Shades: the speed advantage of compiling-for-your-architecture of gentoo hasn't been very large in my experience - and iirc there were some benchmarks showing that for some people (and some compiler options) the system even got slightly slower than "vanilla" binaries. Kinda makes sense, most applications aren't CPU-heavy and thus don't benefit from aggressive optimizations; au contraire, some of those bloat up the binaries, so you end up with fatter and ever-so-slighty slower-loading more-memory-consuming without much advantage.

I use gentoo on my server, though - I like the level of control it gives me over what dependencies are pulled in. Vanilla binaries tend to be built with all options supported - this often includes (optional) X11 support... I don't need and don't want X11 on my server, and gentoo let's me achieve this.

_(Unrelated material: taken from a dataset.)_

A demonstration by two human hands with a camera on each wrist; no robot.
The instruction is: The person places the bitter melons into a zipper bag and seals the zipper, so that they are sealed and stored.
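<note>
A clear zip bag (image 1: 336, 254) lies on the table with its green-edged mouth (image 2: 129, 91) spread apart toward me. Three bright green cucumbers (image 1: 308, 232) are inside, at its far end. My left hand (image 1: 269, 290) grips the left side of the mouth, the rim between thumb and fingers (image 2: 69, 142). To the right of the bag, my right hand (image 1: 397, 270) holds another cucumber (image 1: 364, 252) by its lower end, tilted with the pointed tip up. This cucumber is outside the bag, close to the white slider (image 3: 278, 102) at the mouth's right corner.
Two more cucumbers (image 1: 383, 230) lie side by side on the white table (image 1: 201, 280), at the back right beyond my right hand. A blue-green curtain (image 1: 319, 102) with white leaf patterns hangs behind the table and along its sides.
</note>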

For the desktop, I prefer something smoother and more polished... but that's why I don't run Linux on the desktop in the first place tongue

For 3 months now my servers are running on Ubuntu 9.04 Server, I have to say that the distro is very smooth and stable in operation. So I do agree with you about "vanilla" distro's and from other personal experience I can say that compiling any distro for your hardware results in an extremely stable OS. It was RedHat on a 486, its task was to register traffic for some 50 domains (including several p*rn sites) and generate web statistics for those customers and our billing department. Running 4 years straight and was then turned off because it had to move to a different office building. Ah, compared with my (celeron 300MHz) Win98 desktop at the time it was a relief to work with that PC.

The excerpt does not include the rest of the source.